This page is part of the web mail archives of SRFI 44 from before July 7th, 2015. The new archives for SRFI 44 contain all messages, not just those from before July 7th, 2015.



On Tue, Oct 28, 2003 at 08:25:21PM -0800, Tom Lord wrote:
> 
> 
> 
>     > From: scgmille@xxxxxxxxxxxxxxxxxx
> 
>     > > You have an interface spec that gives two names to one specification.
>     > > Hello?!?!  Anybody home?
> 
>     > You clearly didn't read *-get-left, *-get-right for the other
>     > collection=20 types.  I will ask you again to read the SRFI
>     > carefully.
> 
> 
> We have in '*-get-{left,right}' a proposed naming convention.
> 
> Both meta-names name the same thing, according to the spec.
> 
> The spec does not provide any information on either:
> 
> 	*) why an implementor should choose one name over the
>            other
> 
> 	*) why a system that relies on the naming convention should
>            use one name in preference to the other
> 
> 
> So, what's the point of them?   Neither users or implementors are
> benefited by the distinction.
> 
> You're saying: well, look at how they're used for particular
> collection types.   
> 
> Swell -- summarizing how they are used is the job of the naming
> convention spec:  a job left undone in this case.
> 
> What is the value of this apparently contentless naming convention
> distinction?
> 
> Why don't we also have (with the same spec):

<snip>  You're being obtuse Tom.

*-get-left,right returns an undefined value for arbitrary collections.  
For sequences and ordered collections it has a very well defined 
meaning.  In the former case it returns the 0th and n-1th items 
respectively, in the latter case the least and most precedent values 
respectively.  This fits naturally with the left and right folds as well 
as the left and right insert operators on sequences.

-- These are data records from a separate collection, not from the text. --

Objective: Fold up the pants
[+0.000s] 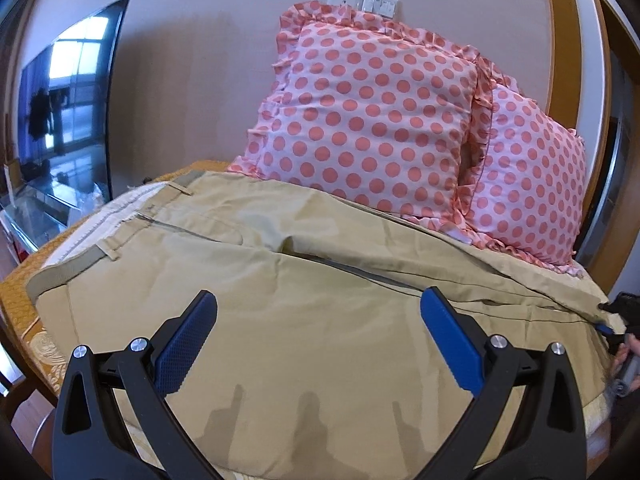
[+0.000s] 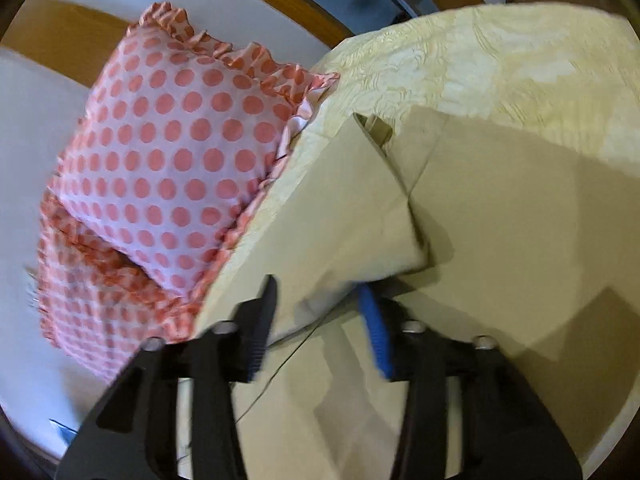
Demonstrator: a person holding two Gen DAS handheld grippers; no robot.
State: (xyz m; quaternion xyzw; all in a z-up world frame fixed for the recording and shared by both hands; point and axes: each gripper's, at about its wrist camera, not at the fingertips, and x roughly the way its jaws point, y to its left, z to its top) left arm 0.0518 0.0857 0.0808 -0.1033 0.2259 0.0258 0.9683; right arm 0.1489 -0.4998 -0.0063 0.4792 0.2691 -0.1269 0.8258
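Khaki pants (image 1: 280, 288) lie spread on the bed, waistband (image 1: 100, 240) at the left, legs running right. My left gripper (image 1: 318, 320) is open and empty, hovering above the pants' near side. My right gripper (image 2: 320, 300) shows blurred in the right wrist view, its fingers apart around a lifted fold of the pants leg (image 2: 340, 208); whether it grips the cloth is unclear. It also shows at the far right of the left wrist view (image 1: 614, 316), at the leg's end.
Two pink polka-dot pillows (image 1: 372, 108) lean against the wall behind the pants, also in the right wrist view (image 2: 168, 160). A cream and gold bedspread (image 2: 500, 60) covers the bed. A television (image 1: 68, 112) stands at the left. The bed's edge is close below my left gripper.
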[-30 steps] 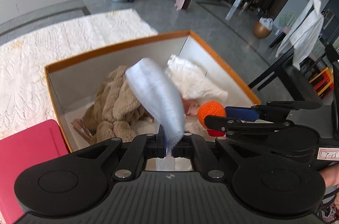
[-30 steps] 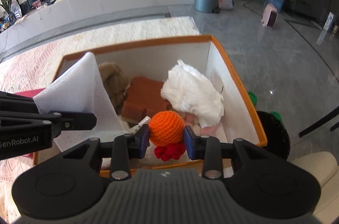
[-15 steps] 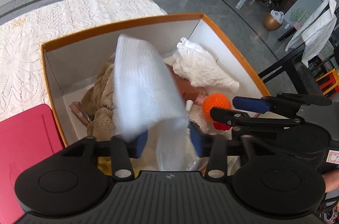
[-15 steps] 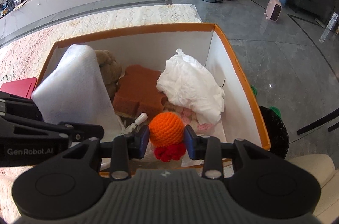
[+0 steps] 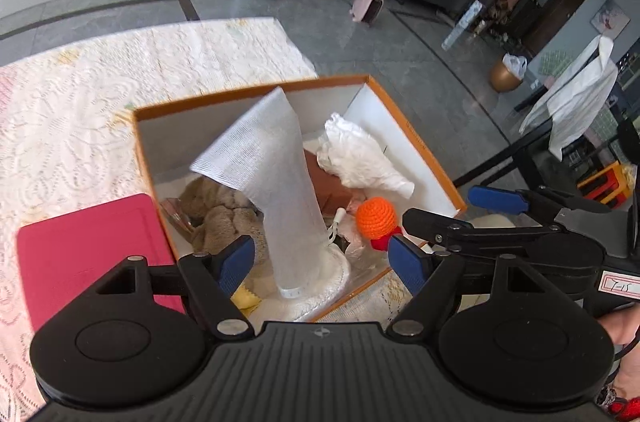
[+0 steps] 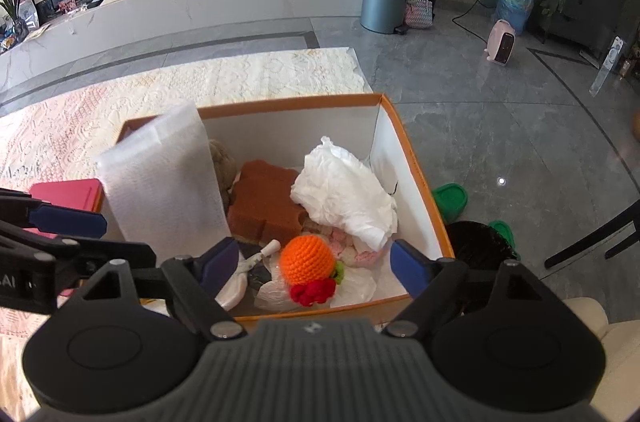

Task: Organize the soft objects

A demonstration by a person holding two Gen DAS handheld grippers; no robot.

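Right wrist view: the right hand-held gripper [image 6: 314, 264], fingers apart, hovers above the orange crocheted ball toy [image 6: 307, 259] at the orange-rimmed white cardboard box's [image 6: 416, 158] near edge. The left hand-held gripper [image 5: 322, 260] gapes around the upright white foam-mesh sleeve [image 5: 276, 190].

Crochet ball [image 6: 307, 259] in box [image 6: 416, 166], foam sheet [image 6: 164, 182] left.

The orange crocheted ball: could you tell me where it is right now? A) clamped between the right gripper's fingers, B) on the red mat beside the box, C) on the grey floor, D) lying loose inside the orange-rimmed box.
D: the orange crocheted ball rests among the soft items inside the orange-rimmed box, while the right gripper stands wide open, its blue pads well clear of the ball on both sides.
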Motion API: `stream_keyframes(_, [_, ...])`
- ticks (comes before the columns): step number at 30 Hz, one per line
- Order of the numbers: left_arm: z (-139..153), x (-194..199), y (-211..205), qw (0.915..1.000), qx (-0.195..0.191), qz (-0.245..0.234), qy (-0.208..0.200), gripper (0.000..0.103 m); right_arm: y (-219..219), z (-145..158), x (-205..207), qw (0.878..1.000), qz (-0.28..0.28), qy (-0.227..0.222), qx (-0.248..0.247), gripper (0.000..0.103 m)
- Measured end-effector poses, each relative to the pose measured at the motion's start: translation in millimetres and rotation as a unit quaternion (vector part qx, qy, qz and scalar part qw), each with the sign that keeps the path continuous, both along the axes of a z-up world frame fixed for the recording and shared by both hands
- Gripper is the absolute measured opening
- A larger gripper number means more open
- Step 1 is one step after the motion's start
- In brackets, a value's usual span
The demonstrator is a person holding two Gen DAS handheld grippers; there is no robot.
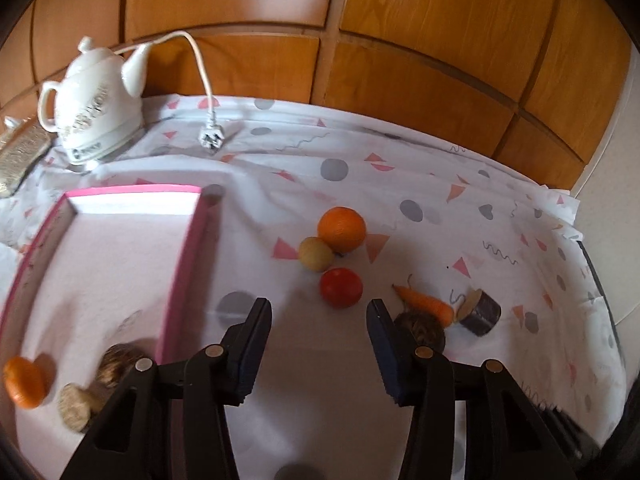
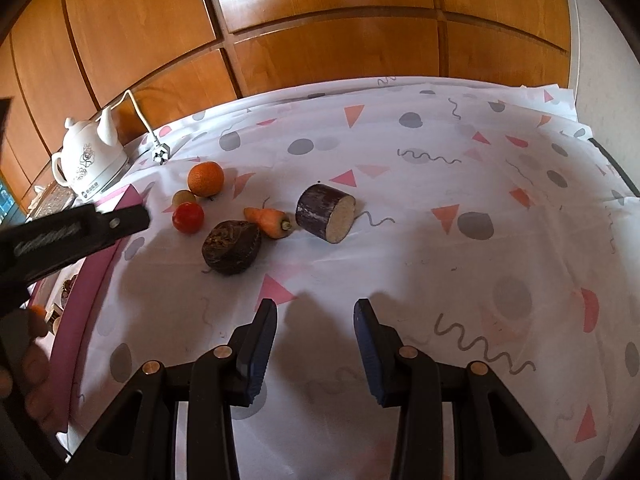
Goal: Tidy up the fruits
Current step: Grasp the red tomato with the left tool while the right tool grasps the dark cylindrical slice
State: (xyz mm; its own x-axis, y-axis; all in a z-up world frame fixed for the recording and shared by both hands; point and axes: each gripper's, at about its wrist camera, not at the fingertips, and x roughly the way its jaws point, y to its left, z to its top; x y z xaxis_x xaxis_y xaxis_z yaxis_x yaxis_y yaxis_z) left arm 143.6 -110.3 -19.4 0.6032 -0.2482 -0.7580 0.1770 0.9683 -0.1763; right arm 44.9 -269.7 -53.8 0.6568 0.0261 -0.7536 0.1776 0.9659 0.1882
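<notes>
In the left wrist view, your left hand-held gripper (image 1: 319, 308) hung with its jaws apart and nothing between them, over the patterned white cloth on the worktop (image 1: 420, 184). Just ahead of its tips sat the small round glossy red tomato (image 1: 341, 287), with the pale yellow round fruit (image 1: 315, 254) and the dimpled round orange (image 1: 341, 228) touching each other behind it. The shallow pink-rimmed tray (image 1: 182, 280) lay to the left, already holding a few pieces. I judge the tomato light, smooth and liable to roll or squirt out, so you should have closed across its widest middle, gently.

In the right wrist view, your right hand-held gripper (image 2: 315, 314) also stood apart and empty above bare cloth. Well ahead lay the dark wrinkled round beet (image 2: 232, 246), the short orange carrot (image 2: 268, 221) beside it, and the purple-skinned cut cylinder with a pale face (image 2: 325, 212); that cylinder looked stiff and steady, best pinched across its curved sides
</notes>
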Motion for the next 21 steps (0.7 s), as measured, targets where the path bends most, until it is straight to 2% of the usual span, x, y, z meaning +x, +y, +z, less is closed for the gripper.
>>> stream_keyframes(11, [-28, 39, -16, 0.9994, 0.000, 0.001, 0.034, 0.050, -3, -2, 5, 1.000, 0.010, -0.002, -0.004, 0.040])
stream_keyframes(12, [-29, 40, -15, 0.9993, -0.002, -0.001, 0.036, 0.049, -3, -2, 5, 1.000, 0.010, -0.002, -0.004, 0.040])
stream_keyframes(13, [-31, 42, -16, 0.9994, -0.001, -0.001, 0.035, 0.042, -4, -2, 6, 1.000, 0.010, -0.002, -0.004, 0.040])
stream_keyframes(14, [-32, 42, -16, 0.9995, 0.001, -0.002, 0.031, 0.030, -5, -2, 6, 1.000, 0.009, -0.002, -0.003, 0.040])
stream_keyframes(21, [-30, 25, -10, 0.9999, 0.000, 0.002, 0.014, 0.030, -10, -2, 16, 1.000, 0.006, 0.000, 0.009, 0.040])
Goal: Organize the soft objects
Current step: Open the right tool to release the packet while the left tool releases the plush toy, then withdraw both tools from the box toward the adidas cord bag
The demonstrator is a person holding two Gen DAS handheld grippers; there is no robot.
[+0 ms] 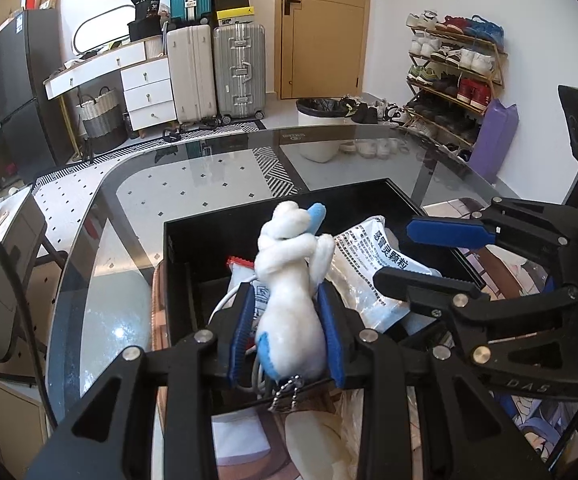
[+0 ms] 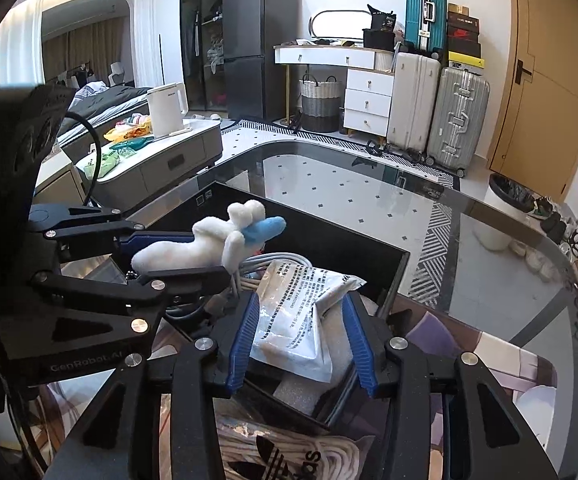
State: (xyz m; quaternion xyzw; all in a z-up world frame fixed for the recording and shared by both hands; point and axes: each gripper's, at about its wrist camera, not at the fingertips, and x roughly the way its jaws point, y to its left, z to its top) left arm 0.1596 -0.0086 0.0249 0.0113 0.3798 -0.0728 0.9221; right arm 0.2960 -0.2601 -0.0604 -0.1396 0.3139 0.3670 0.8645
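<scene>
White plush, blue trim: in the left wrist view we see the plush toy (image 1: 291, 300) clamped between the blue pads of the left claw (image 1: 287, 334), head pointing away from us, its bead chain hanging at the claw's base. It is held above the black box (image 1: 193, 248), which lies directly ahead of and below the claw. Already in the box beyond the fingertips: a white printed pouch (image 1: 373, 264), a red-edged packet (image 1: 241, 266) and some white cable (image 1: 225, 304). The right claw (image 1: 421, 256) stands to the right, over the pouch, nothing between its pads in this view.

In the right wrist view the right claw (image 2: 301, 332) straddles the printed pouch (image 2: 301, 316); the pads sit beside the pouch and do not visibly press on it, so we read this claw as released. The left claw (image 2: 173, 256) is at upper left with the toy (image 2: 205, 244), over the box's interior.

Progress, our judgement: several items are in the box, the toy is poised above it and not yet let go, and a branded bag (image 2: 289, 460) under the right claw still waits outside on the desk (image 2: 329, 184).

Room: box walls ring both claws closely; the near rim sits just under the right fingers. The two claws are near each other. Glass desk beyond the far wall is open.
</scene>
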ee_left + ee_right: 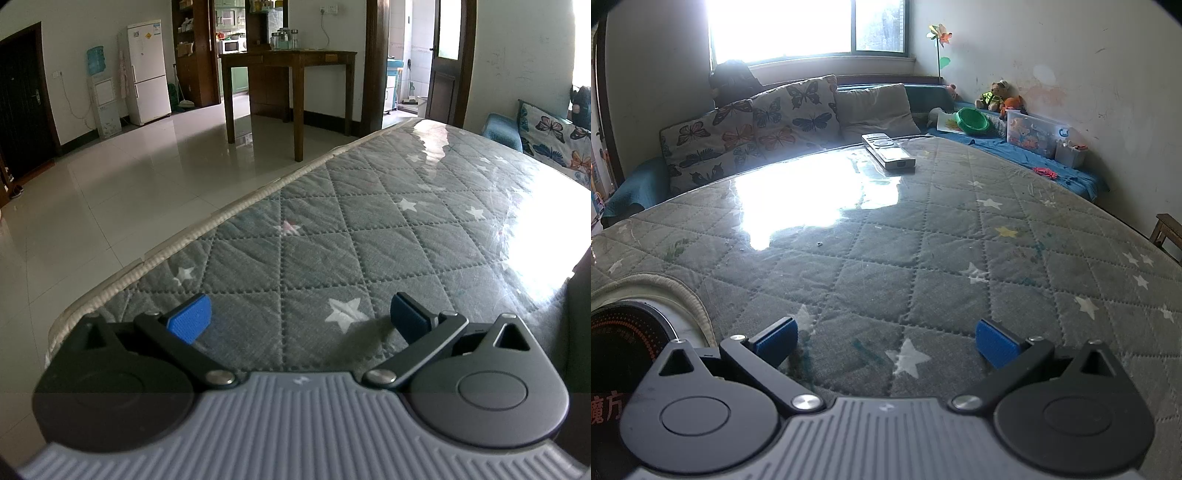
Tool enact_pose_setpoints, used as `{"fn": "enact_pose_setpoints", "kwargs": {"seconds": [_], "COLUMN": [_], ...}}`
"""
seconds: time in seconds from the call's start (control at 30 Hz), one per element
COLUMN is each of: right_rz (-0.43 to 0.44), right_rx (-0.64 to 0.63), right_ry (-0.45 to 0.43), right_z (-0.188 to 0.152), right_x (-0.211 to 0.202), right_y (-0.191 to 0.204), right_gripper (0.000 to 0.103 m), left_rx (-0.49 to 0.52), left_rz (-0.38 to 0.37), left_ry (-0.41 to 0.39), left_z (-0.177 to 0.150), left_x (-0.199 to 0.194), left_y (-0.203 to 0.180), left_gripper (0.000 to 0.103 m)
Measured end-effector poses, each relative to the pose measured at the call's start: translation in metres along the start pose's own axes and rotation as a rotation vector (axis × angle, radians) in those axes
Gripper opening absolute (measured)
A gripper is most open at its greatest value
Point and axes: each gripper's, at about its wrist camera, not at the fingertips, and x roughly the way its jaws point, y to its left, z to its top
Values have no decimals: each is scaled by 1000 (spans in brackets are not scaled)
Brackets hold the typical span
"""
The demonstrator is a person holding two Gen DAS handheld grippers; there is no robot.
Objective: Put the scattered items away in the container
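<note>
Landmark: quilted star-print table cover [923, 258] under glossy film, glaring beneath the window [809, 26].
Sofa side: butterfly cushions [757, 125] leaning just beyond the cover's far edge.
Corner: green bowl [971, 120] and plush toys [997, 96] sitting beyond its far right.
Floor side: wooden table [288, 74] and white refrigerator [147, 74] standing well apart from its left edge.

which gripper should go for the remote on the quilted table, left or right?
Right, probably. The right gripper has open, empty jaws and faces the remote lying across the quilted table. The left gripper, also open, looks along the table's edge toward the room; no remote in its view.
</note>
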Motion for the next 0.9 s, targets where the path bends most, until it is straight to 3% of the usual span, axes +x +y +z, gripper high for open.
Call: {"fn": "enact_pose_setpoints", "kwargs": {"seconds": [0.9], "right_rz": [-2], "right_rx": [2], "right_ry": [0], "right_z": [-1], "right_x": [-2], "right_y": [-2], "right_gripper": [103], "left_rx": [-1], "left_rz": [0], "left_ry": [-2], "left_z": [-1], "left_x": [-4], "left_y": [0], "left_gripper": [103]}}
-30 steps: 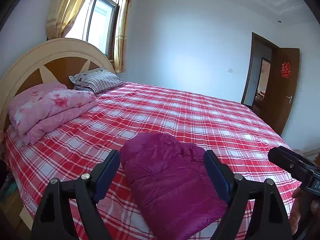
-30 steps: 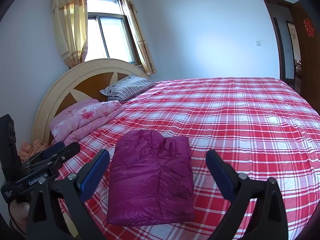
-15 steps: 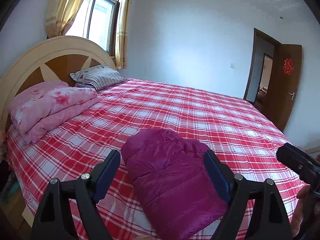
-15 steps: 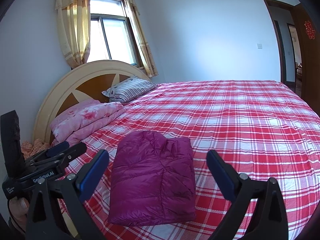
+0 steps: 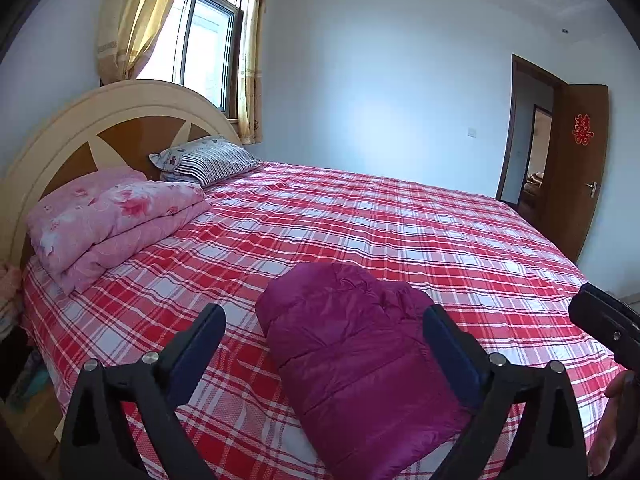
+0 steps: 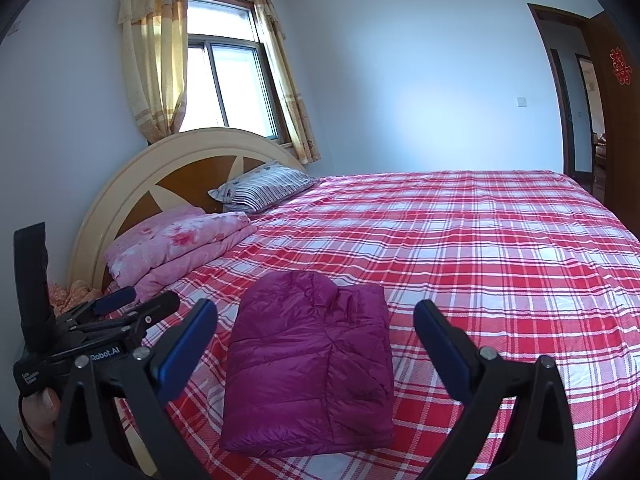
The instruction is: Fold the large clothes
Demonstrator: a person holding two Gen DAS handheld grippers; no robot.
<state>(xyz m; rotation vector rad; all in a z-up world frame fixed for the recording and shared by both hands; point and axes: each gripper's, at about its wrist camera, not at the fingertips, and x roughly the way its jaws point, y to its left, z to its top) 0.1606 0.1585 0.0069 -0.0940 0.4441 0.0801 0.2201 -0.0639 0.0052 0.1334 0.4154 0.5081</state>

Imagine a user defines a fetch-and-compute-left function which takes a 
collection, uses get-left to obtain a value and does something to it.  
The reason get-left still works but doesn't return any particular value 
for arbitrary collections is so that fetch-and-compute-left can be 
passed a collection which does have a meaning or one for which it 
doesn't.  Concrete example; the programmer can pass an ordered bag, 
which is implementing a queue.  This will cause the computation to occur 
on a FIFO.  Later, because she doesn't want to rewrite the computation 
logic bound to fetch-and-compute-left but wants to instead pass random 
values, she passes Bradd's hypothetical grab-bag.  Because its not 
ordered and the definition of *-get-left doesn't constrain the value 
except for those collections noted, it too can be passed to 
fetch-and-compute-left and the desired result occurs.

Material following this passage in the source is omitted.